For the listing below, give the count of lines containing the string "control" and nothing else.

►

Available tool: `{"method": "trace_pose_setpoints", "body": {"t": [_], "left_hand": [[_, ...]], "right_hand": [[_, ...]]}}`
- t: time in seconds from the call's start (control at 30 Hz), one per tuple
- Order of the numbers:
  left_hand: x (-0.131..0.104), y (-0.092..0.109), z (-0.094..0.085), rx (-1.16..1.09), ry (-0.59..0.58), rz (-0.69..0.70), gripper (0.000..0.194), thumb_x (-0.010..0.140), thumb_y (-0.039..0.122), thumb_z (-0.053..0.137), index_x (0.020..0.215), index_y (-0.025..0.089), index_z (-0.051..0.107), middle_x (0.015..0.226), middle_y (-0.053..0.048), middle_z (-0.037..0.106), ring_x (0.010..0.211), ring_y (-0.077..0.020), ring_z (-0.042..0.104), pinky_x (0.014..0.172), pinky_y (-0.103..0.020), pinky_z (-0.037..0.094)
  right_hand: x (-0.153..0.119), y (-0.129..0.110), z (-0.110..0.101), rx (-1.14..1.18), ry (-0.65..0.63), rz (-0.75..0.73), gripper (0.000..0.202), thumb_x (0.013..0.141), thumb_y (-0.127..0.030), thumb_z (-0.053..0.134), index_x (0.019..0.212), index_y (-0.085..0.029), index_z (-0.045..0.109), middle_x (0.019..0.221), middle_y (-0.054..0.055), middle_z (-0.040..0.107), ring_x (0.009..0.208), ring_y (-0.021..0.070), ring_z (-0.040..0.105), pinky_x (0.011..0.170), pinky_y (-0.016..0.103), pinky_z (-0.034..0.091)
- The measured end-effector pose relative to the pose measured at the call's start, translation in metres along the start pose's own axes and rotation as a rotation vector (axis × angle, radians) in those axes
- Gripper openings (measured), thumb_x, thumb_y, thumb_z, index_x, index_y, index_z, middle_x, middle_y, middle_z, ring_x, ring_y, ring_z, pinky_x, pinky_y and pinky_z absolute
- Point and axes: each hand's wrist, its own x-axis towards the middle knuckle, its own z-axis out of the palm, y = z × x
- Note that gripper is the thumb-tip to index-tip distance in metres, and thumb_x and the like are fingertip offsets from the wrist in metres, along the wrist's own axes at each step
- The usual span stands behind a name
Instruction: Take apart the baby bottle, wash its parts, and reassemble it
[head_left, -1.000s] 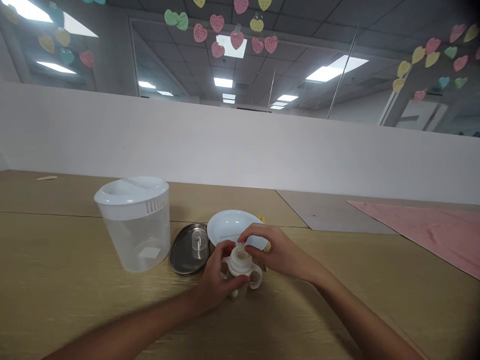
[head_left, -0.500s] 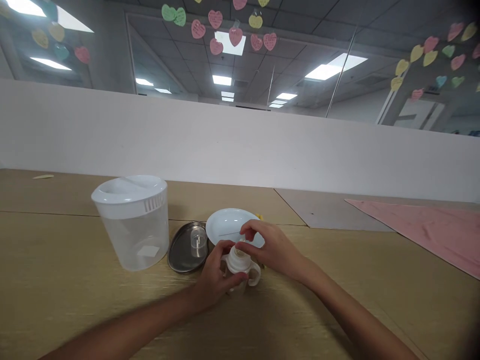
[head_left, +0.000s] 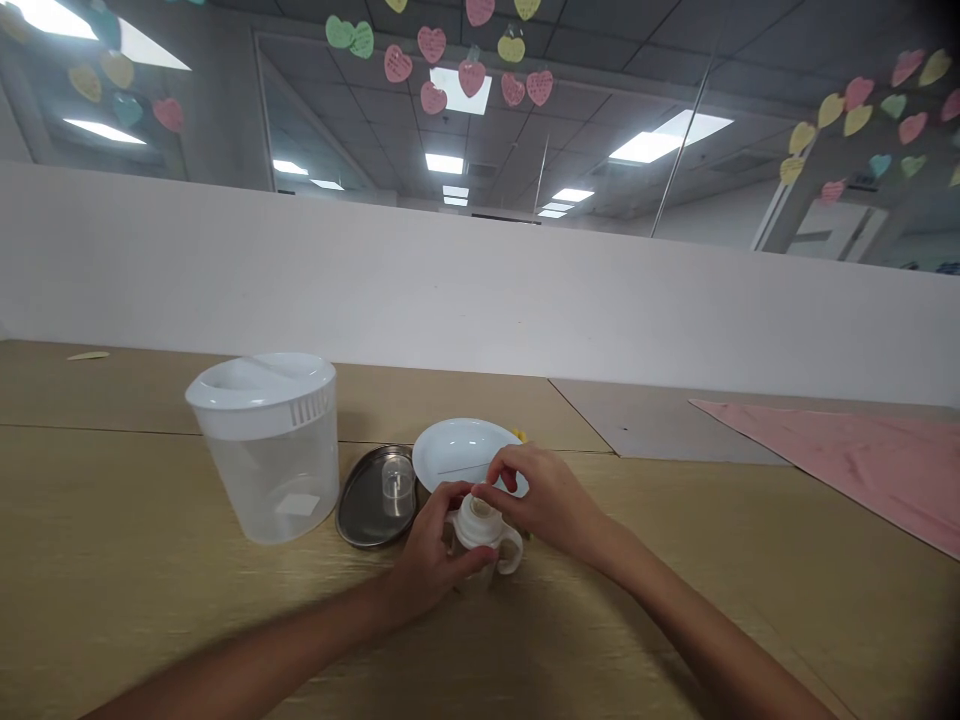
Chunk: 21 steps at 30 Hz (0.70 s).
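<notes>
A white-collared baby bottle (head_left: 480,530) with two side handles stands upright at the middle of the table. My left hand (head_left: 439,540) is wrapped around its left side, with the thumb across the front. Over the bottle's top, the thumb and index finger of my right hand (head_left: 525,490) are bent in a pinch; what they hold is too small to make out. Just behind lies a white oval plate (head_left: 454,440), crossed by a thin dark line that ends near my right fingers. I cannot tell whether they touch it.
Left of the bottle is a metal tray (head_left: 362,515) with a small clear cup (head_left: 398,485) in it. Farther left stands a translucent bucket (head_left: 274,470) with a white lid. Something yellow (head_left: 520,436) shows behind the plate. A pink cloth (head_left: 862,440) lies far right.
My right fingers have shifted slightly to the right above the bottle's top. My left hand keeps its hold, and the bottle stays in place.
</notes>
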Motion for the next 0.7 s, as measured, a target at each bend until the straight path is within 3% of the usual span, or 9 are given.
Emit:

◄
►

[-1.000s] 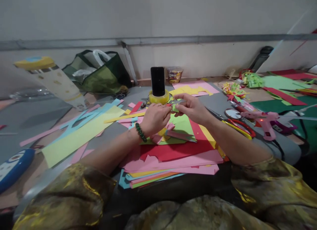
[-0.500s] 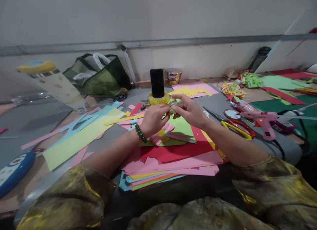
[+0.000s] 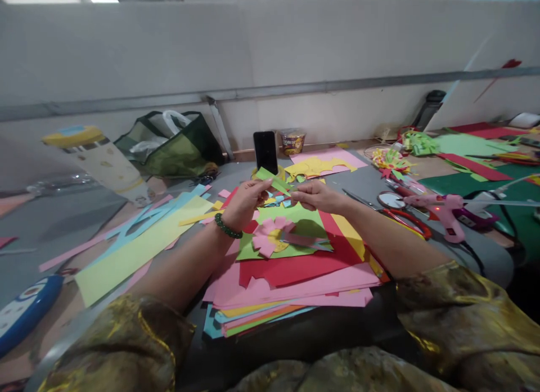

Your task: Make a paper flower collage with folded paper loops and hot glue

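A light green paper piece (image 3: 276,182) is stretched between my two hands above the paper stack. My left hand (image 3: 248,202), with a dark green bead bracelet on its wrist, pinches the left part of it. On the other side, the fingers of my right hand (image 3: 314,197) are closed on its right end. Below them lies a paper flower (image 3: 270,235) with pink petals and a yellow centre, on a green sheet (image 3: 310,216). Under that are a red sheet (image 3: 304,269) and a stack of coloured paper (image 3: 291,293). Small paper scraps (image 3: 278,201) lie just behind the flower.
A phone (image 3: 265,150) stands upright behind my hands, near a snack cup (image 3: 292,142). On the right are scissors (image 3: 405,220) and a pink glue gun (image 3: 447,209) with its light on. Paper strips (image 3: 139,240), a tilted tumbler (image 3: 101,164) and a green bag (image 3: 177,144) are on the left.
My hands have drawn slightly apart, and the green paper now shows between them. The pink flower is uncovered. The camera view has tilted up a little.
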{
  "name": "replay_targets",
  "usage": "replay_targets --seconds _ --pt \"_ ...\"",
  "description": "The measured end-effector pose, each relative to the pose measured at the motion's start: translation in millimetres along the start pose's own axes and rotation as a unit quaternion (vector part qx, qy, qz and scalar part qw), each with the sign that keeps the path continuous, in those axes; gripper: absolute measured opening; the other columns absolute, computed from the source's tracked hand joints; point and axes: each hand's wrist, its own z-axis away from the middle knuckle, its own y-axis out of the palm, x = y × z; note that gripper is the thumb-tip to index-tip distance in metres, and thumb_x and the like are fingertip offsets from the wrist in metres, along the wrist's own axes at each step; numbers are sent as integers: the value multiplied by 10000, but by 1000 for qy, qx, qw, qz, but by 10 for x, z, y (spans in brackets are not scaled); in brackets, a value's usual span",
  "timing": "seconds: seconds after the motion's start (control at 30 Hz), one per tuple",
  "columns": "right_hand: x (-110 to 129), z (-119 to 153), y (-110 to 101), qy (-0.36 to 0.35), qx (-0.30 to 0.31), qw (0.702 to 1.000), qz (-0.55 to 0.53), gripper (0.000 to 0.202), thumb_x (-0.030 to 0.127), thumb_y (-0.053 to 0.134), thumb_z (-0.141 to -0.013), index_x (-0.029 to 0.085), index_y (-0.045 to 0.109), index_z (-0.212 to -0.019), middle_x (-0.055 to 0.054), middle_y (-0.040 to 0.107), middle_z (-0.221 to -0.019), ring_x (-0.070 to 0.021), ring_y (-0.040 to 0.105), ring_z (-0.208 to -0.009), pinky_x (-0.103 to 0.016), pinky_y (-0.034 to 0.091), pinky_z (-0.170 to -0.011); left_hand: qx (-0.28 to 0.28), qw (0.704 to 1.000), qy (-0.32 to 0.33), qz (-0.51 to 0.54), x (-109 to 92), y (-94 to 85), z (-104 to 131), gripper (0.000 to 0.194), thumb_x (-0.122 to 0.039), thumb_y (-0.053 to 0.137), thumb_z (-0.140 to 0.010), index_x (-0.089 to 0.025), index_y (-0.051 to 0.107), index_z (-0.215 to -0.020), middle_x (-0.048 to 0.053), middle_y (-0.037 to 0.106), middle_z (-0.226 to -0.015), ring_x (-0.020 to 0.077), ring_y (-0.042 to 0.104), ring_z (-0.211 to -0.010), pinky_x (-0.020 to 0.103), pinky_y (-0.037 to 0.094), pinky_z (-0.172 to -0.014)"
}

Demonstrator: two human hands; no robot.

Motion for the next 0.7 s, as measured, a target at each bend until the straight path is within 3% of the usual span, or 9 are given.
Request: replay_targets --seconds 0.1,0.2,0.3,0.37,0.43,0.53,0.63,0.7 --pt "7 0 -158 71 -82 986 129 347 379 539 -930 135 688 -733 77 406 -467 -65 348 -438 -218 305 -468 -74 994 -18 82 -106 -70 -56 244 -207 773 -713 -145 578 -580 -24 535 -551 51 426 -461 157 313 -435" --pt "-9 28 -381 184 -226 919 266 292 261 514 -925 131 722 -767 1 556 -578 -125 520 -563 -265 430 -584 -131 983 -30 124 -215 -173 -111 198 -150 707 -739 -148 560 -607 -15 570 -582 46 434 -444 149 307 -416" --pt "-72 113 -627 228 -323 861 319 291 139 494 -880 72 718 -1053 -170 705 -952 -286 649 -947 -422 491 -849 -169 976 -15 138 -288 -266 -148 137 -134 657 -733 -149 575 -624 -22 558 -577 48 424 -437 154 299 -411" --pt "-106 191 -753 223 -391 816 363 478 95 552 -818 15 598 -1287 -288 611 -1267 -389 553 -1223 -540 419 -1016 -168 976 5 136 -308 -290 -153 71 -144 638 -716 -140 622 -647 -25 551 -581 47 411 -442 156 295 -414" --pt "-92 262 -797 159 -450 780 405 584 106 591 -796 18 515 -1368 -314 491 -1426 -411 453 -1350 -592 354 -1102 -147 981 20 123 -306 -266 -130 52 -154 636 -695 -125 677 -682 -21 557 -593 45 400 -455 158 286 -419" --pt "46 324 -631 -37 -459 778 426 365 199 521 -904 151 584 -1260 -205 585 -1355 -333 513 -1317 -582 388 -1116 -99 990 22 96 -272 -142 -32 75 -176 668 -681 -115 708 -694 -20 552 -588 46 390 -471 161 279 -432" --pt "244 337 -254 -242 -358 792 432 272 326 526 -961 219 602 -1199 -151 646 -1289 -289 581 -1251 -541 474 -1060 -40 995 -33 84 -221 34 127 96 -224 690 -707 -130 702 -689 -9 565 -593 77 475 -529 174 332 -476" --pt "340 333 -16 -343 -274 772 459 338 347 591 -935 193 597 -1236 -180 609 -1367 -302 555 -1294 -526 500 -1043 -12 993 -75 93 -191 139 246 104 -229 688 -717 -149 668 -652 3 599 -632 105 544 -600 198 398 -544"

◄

EXERCISE ANSWER: 2